• Assigned task: Look through the data below for the string "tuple", and copy every line where it turns up.

** Data provided follows **

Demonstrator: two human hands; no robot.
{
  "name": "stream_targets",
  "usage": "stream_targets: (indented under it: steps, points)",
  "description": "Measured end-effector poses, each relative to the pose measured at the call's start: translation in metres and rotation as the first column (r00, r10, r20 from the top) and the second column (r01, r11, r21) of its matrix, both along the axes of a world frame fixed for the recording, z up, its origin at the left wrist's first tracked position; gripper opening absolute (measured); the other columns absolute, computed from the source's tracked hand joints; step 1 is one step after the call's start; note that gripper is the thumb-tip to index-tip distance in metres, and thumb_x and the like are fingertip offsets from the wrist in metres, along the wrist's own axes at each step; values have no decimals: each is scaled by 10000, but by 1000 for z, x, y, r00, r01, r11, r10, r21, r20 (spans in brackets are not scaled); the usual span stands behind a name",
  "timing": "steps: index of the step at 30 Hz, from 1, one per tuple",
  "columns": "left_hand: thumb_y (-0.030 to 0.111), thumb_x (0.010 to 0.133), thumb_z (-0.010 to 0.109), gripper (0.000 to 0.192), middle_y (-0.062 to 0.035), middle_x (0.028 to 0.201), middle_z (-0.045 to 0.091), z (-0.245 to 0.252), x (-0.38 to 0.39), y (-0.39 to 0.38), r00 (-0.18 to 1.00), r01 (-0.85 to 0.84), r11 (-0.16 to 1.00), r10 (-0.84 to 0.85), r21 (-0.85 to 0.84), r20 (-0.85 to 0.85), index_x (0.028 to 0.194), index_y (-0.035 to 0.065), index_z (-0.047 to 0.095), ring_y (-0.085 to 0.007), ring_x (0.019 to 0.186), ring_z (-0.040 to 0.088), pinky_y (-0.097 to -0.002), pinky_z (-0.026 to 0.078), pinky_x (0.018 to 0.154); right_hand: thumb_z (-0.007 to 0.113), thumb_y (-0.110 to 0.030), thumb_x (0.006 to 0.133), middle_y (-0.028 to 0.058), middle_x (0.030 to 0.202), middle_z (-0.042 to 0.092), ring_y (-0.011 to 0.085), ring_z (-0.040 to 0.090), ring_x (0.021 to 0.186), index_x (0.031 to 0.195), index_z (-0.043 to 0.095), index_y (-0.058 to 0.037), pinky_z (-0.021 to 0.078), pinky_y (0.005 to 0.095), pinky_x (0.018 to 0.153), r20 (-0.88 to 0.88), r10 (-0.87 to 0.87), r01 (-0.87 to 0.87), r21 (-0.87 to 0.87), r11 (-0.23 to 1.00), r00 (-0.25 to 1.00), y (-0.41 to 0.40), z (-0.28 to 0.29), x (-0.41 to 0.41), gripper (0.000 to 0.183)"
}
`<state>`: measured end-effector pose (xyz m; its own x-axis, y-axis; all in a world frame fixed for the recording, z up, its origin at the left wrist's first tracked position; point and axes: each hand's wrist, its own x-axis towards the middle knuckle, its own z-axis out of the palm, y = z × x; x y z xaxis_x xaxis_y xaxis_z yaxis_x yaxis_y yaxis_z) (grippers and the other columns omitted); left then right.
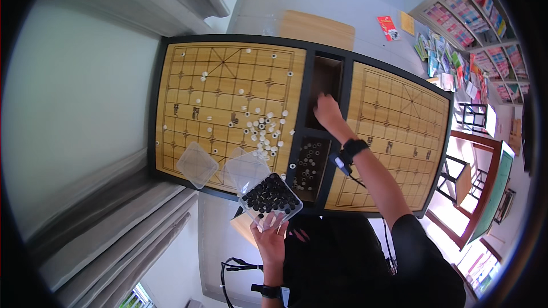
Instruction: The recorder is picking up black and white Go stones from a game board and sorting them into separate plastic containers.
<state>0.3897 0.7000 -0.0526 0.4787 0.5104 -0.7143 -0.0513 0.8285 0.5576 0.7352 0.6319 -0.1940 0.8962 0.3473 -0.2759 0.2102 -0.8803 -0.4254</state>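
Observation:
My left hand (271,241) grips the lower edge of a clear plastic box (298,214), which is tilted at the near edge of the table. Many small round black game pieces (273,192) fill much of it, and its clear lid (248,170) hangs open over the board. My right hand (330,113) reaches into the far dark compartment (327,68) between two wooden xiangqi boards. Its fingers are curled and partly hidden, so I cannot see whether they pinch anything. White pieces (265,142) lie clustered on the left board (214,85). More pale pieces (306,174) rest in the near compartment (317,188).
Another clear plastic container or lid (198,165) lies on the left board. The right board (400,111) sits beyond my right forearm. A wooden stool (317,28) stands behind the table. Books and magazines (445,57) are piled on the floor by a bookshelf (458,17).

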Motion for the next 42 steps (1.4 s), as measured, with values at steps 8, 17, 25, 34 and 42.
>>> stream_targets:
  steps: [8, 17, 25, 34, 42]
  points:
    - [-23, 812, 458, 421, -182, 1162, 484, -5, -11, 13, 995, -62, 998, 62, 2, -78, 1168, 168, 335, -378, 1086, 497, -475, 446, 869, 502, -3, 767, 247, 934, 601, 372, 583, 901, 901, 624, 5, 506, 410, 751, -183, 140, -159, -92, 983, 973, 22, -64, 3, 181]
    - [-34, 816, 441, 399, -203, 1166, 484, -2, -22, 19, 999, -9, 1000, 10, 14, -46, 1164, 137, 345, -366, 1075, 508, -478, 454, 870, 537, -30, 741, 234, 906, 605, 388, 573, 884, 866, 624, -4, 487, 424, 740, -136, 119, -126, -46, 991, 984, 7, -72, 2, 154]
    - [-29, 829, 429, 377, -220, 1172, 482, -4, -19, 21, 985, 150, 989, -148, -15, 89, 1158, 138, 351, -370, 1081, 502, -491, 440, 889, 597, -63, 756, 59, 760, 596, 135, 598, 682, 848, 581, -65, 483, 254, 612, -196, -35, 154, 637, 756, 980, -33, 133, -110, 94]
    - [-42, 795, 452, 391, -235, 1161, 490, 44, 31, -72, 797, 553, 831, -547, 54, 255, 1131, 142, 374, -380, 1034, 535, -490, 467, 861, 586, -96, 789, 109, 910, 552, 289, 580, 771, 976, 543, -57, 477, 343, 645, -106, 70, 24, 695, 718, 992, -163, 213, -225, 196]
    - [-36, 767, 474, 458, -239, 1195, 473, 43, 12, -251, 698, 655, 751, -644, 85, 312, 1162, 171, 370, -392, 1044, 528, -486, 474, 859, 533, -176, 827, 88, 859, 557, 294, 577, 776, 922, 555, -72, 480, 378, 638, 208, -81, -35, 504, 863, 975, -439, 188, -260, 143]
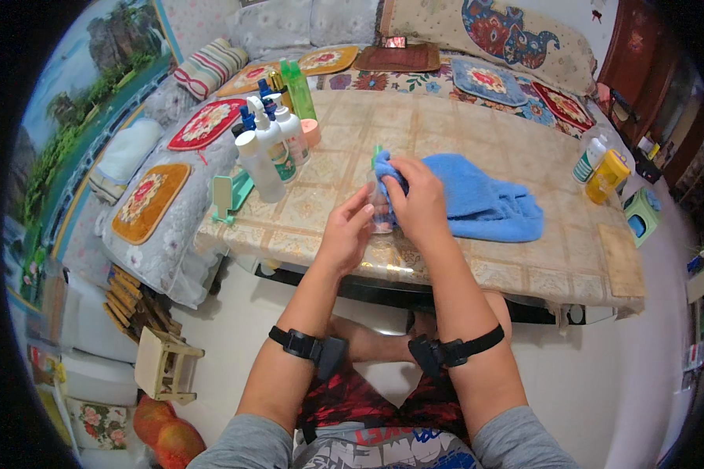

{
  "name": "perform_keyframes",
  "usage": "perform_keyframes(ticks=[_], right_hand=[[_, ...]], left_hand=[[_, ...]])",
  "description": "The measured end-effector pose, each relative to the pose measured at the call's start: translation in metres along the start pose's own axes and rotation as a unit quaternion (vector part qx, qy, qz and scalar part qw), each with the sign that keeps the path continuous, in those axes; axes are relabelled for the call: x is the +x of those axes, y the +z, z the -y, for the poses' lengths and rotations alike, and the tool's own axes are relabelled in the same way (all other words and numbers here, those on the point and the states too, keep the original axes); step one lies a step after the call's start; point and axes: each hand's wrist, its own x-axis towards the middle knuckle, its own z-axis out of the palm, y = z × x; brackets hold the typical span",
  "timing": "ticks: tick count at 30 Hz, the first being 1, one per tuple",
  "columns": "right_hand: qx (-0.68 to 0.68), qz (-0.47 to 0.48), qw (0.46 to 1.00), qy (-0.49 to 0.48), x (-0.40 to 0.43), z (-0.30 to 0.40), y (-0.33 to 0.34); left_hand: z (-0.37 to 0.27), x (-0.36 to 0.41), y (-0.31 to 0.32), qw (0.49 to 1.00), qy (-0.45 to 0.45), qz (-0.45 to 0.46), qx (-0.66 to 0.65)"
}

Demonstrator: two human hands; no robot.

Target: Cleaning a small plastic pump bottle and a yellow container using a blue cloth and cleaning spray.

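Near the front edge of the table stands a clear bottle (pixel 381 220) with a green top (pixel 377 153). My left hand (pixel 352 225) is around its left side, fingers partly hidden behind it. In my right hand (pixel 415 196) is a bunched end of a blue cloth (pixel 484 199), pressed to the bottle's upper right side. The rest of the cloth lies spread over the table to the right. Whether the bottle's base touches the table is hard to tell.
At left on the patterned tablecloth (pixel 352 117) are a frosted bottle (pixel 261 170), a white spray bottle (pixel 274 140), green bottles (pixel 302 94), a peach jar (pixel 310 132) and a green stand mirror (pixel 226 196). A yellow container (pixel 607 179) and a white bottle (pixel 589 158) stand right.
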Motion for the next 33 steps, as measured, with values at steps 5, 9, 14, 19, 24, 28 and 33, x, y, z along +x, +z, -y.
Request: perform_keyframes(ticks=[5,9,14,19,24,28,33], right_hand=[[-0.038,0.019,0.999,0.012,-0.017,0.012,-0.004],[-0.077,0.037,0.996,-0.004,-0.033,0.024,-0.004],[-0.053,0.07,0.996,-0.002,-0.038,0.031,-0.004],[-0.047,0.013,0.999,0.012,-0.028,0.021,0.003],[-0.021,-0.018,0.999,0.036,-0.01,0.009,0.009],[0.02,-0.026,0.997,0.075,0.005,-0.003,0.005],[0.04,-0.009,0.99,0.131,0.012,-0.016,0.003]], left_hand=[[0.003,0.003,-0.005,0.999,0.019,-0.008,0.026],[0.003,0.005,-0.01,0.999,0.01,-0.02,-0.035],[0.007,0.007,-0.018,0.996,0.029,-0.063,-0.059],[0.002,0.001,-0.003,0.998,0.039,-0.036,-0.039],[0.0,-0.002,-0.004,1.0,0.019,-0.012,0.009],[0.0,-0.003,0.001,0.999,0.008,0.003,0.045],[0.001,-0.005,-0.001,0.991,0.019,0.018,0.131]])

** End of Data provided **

• Written solution:
  "timing": "steps: index of the step at 30 Hz, from 1, one per tuple",
  "timing": "ticks: tick count at 30 Hz, the first being 1, one per tuple",

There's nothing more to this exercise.